Find every line in the material below with the string "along" and state how many there are, with no other text.

# Material provided:
Segment Open
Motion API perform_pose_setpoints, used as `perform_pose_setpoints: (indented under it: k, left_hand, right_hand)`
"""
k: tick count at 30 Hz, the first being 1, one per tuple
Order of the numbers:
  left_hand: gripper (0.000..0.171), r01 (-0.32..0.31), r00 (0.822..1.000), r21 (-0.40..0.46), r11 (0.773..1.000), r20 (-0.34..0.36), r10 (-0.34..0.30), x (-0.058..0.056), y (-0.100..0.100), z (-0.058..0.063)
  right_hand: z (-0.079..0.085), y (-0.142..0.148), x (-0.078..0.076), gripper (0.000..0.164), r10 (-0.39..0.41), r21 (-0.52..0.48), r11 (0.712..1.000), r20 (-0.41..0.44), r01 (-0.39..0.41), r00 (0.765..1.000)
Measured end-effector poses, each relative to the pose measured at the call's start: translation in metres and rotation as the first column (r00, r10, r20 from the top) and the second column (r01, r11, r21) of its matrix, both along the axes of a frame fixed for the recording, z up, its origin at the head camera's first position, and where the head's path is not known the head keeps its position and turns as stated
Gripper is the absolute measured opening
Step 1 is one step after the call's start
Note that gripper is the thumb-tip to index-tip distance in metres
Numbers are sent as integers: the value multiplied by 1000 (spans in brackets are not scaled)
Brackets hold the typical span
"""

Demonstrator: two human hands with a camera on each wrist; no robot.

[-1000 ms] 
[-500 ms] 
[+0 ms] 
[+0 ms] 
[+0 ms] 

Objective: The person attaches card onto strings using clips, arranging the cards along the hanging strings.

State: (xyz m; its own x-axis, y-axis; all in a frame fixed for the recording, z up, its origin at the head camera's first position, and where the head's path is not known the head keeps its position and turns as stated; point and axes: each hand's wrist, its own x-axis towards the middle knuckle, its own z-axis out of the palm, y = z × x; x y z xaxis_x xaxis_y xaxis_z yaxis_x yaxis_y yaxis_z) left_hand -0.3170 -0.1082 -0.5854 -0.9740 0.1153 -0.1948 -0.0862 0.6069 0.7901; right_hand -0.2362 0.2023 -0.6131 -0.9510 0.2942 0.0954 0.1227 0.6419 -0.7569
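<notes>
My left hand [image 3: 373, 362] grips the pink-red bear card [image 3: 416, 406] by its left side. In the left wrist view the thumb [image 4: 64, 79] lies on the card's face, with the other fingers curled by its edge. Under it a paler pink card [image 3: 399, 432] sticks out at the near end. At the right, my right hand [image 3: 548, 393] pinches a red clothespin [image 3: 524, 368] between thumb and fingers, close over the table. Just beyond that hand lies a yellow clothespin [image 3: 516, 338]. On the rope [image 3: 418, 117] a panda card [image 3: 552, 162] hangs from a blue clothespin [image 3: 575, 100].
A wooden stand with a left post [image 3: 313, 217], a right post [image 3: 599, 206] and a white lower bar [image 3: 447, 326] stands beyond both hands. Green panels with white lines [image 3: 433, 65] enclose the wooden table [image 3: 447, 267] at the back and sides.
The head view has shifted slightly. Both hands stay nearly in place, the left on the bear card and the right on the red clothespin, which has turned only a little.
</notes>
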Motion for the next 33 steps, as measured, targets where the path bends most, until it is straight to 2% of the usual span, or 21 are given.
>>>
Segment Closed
# Exercise result:
2